§ **Aim of the exercise**
Establish how many lines in the entries hold the string "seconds". The number by itself is the whole answer.

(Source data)

================

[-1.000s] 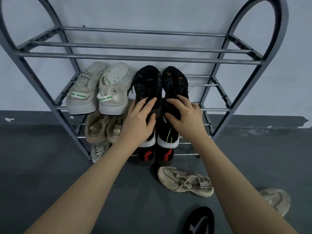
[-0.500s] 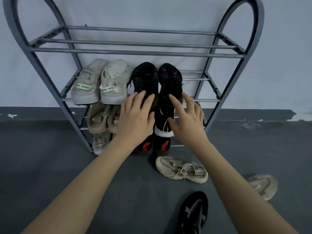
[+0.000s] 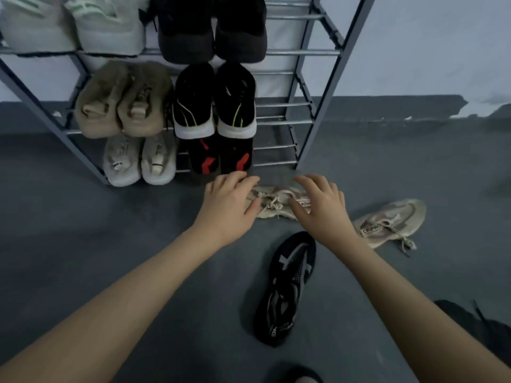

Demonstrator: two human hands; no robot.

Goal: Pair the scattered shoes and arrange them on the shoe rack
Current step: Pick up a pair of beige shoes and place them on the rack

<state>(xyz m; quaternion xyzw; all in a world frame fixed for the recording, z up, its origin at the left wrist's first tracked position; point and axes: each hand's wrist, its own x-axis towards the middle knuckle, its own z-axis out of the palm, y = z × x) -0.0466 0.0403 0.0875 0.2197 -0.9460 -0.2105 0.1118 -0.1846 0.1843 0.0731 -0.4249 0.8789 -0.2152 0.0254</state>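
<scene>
A beige laced sneaker (image 3: pixel 276 203) lies on its side on the grey floor just in front of the metal shoe rack (image 3: pixel 318 87). My left hand (image 3: pixel 229 203) rests over its toe end and my right hand (image 3: pixel 318 208) over its heel end, fingers spread, both touching it without lifting. Its beige match (image 3: pixel 392 222) lies to the right on the floor. A black mesh shoe (image 3: pixel 290 288) lies nearer to me. The rack holds pairs: black shoes (image 3: pixel 213 26) on the upper shelf, black with white soles (image 3: pixel 215 103) below, and black with red marks (image 3: pixel 221 158) at the bottom.
The rack's left side holds a pale green-striped pair (image 3: pixel 69 26), a tan pair (image 3: pixel 121 100) and a light grey pair (image 3: pixel 138 161). Another dark shoe (image 3: pixel 475 324) lies at the right edge and one (image 3: pixel 298 377) at the bottom edge. The rack's right part shows bare bars.
Both hands have left the black pair on the rack and dropped to the beige sneaker on the floor. The view has tilted downward.
</scene>
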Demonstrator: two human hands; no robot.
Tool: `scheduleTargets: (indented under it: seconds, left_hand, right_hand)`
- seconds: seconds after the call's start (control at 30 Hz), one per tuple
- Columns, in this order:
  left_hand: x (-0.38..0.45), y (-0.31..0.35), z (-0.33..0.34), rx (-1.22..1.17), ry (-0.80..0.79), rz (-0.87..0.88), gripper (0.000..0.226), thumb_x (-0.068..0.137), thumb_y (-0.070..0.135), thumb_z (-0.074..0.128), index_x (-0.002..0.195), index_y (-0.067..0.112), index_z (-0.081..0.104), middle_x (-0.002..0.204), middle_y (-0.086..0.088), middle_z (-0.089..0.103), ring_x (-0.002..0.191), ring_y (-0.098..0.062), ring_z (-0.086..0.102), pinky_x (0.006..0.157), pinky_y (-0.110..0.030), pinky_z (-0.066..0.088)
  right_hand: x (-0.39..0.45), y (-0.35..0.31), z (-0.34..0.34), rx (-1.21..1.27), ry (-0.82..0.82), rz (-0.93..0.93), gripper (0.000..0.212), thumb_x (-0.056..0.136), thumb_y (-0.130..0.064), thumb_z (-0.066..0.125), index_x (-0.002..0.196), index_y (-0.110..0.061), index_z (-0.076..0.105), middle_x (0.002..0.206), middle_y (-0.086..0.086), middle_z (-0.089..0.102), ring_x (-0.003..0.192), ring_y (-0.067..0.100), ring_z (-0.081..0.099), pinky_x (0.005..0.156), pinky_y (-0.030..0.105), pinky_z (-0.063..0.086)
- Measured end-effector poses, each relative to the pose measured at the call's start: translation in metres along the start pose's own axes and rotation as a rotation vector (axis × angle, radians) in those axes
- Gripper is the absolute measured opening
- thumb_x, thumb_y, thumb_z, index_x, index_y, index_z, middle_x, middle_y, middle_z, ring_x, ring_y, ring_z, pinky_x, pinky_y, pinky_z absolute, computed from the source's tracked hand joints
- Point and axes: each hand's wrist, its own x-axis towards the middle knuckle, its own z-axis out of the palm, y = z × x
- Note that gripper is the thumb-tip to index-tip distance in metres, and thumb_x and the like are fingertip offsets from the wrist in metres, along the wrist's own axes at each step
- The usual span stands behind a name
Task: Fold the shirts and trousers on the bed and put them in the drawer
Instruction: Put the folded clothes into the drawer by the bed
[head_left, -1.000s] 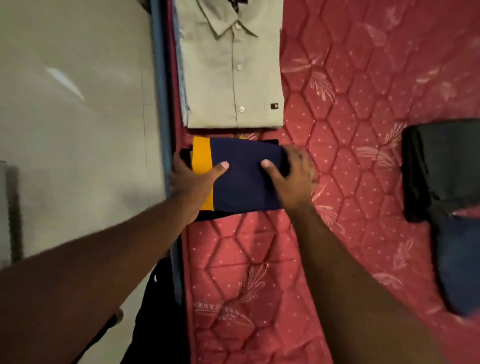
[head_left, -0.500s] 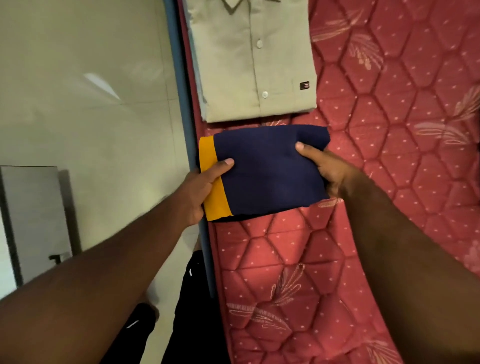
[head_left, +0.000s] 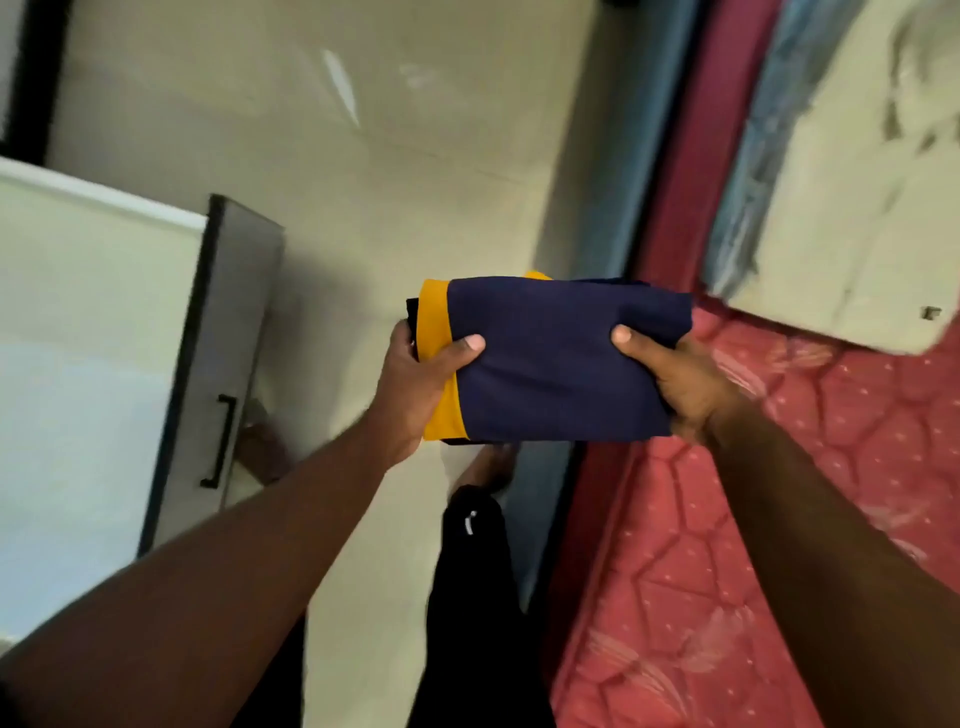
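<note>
One folded garment (head_left: 561, 364), navy blue with a yellow-orange band at its left end and a dark layer showing under that end; soft matte cloth, folded into a thick flat rectangle, slightly creased. It is held up in the air over the floor gap between bed and drawer, off the mattress. Left hand (head_left: 421, 384) grips the left end: thumb on top across the yellow band, fingers curled underneath out of sight, so clamped on the cloth. Right hand (head_left: 680, 384) grips the right end: thumb pressed on top of the navy cloth, fingers wrapped under the edge, also clamped. Two bare forearms come in from the near side.

Bed (head_left: 779, 545) on the right: red-pink quilted mattress, stitched hexagon pattern with small white dots and pale leaf prints, blue-grey edge strip along its left side. One folded pale beige shirt (head_left: 852, 208) lies on the mattress far right, smooth woven cloth, small dark tag near its near corner; blurred, buttons not readable. It is near the held garment, not touching.

Left: one open drawer (head_left: 93, 364), white smooth inside, grey flat front panel standing on edge, one thin black bar handle (head_left: 221, 441). Floor (head_left: 363, 156) glossy pale tile with light glare. Person's black trouser leg (head_left: 472, 597) with a small white mark and one bare foot just beyond it, partly hidden by the garment.
</note>
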Motion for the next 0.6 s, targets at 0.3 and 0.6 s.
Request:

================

§ **Result**
2